Ce n’était pas entièrement vrai, mais l’explication se tenait.

L’homme le repoussa et se mit en position assise. Il passa une main dans ses cheveux et se racla la gorge.

— Désolé pour ma réaction. Je suis le sergent Potannin. Où est l’émissaire Vii ?

— Nous l’ignorons, répondit Larin. Nous espérions que vous pourriez nous le dire.

Le sergent secoua la tête.

— On a dû nous tendre une embuscade. L’émissaire Vii discutait avec un homme qui travaille pour les Hutts. Il s’appelle Jet Nebula. Et il y avait quelqu’un d’autre… un Mandalorien.

— Quel Mandalorien ? demanda Larin qui se rapprocha île Potannin. Vous connaissez son nom ?

— Je ne me souviens pas. (Le chef des gardes tourna vers eux un regard implorant.) Il faut retrouver l’émissaire.

Shigar acquiesça.
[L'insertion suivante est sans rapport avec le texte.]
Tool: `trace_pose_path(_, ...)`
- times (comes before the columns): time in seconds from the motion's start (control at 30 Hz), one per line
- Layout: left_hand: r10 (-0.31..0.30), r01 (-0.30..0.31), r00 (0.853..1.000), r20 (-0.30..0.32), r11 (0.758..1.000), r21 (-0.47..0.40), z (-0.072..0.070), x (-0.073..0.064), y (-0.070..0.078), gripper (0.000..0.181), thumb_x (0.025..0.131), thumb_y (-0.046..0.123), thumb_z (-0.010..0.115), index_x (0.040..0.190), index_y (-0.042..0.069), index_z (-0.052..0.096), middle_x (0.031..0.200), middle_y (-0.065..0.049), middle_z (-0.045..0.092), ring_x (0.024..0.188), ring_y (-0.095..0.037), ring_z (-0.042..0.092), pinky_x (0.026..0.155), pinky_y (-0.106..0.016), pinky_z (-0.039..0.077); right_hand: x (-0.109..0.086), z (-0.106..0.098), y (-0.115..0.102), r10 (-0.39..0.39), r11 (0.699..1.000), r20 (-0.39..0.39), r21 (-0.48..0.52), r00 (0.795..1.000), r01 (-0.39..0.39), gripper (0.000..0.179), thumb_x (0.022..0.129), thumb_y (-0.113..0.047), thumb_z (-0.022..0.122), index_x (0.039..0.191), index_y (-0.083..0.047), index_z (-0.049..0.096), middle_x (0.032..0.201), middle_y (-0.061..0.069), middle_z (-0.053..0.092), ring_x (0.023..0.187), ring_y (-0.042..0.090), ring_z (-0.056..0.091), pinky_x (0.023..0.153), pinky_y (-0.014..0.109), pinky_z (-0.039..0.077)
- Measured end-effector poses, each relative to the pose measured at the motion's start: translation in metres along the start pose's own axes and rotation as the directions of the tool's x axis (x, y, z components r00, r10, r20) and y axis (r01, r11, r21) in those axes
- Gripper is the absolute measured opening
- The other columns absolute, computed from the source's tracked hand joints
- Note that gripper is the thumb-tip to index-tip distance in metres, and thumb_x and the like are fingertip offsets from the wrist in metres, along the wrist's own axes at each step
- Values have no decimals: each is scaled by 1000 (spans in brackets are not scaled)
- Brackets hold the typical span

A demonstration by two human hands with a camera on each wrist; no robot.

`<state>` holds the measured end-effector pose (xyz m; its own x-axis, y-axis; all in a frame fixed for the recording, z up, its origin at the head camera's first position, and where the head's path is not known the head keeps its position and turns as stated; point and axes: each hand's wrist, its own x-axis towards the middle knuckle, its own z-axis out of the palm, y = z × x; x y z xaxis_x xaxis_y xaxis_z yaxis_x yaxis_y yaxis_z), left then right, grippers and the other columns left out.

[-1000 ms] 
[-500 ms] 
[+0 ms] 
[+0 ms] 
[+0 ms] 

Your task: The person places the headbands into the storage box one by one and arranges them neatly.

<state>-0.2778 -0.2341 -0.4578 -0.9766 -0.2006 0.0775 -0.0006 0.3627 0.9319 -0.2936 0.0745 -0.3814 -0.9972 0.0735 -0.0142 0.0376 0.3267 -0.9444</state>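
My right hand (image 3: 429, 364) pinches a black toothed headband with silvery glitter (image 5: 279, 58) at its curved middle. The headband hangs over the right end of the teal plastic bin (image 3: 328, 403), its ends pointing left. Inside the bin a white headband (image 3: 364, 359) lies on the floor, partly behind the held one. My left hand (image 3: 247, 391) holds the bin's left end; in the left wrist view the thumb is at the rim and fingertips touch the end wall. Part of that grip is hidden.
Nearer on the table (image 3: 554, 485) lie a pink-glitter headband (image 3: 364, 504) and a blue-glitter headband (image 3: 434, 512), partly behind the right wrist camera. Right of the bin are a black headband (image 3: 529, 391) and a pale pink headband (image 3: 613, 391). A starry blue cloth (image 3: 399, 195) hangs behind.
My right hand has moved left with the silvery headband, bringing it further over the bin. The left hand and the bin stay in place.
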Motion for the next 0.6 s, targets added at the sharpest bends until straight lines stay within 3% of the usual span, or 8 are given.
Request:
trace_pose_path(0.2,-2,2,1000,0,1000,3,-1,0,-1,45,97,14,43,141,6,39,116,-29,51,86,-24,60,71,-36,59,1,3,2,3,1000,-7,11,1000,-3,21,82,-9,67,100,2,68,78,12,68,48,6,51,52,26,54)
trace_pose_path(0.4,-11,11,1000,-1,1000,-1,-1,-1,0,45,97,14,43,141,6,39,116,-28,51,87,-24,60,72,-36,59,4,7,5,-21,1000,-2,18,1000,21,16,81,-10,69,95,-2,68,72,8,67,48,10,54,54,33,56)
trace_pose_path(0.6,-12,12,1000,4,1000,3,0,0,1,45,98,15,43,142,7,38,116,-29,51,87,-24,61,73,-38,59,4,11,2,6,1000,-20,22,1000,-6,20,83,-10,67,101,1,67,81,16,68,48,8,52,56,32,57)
Un Dao Stryver actif sur Hutta risquait de créer des complications, mais ce n’était pas nécessairement un désastre. La mission d’origine pouvait toujours être menée à son terme.

— Bon, vous et Larin allez chercher l’émissaire, décida le Padawan. Si le Twi’lek a dit vrai, les Hutts vous aideront.
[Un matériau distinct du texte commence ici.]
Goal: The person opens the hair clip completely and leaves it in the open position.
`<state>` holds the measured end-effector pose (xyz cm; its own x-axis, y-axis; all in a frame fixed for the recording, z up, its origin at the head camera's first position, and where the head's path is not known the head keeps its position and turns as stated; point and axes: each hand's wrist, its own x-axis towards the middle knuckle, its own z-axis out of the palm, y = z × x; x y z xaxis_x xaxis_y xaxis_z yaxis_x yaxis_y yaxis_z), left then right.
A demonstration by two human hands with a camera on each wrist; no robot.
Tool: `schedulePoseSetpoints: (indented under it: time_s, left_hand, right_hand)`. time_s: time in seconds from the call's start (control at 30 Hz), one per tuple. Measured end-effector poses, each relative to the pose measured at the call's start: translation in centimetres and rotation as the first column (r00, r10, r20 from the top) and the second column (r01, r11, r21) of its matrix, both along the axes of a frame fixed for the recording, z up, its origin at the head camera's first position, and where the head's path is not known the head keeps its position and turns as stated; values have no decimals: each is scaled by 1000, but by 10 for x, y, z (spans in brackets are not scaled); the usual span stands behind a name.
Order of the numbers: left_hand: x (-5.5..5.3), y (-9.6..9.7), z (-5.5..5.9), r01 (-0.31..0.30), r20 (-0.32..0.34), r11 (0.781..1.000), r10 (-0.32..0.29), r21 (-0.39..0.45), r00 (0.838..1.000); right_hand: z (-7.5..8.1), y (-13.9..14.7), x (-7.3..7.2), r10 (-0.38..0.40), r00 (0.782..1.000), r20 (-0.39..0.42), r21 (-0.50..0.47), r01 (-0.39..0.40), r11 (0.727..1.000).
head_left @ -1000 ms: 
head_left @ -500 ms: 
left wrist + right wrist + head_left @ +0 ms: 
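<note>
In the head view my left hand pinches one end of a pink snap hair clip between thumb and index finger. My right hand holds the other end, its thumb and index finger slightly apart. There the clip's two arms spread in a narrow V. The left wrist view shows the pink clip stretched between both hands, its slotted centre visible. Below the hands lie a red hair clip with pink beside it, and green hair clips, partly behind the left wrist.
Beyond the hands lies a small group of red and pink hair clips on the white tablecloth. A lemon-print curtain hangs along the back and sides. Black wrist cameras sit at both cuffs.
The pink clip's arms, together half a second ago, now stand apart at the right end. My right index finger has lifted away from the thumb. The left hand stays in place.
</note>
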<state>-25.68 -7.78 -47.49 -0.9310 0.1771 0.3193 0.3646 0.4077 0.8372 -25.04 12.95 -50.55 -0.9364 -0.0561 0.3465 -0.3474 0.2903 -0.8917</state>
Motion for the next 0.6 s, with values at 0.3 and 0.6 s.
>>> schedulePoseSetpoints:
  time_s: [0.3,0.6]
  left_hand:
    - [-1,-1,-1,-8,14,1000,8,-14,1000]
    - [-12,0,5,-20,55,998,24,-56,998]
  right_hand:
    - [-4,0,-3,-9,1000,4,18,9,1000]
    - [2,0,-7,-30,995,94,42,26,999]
— Et vous ? demanda la jeune femme.

— Je vais aller jeter un œil à ce coffre-fort. Ce que vous ne pouvez apprendre de l’émissaire, je le découvrirai là-bas. Sergent, vous voulez bien me dire comment m’y rendre ?

Potannin lui fit une description détaillée de l’itinéraire à suivre depuis la suite jusqu’au coffre, en passant par le sas atmosphérique de sécurité. Shigar enregistra chacune de ses indications.

— Vous avez vu ce qui se trouve à l’intérieur ?

— Il y a le calculateur de navigation du Cinzia et un artefact que l’émissaire Vii n’a pas réussi à identifier. Fait d’un métal étrange, (Potannin eut une grimace d’excuse.) Désolé, c’est tout ce que je sais.

— Ce n’est pas grave.

Shigar aurait pourtant aimé que le sergent en ait appris davantage. Les reliques des anciens Sith et Jedi pouvaient parfois être identifiées par les marques spécifiques qu’elles portaient.

— Je vais le voir de mes propres yeux, et peut-être que |e comprendrai à quoi il correspond.

— Vous êtes sûr de vouloir y aller seul ? lui demanda Larin avant qu’il parte.

— J’ai mon comlink, répondit-il. En cas de problème, je vous appellerai.

— Vous avez intérêt, dit-elle en lui effleurant le bras furtivement. On se revoit plus tard, de toute façon.

Shigar la laissa ranimer les autres en compagnie du sergent. Le sabre laser prêt, il se replongea dans l’immensité du palais de Tassaa Bareesh, puis il progressa en comptant les intersections une à une.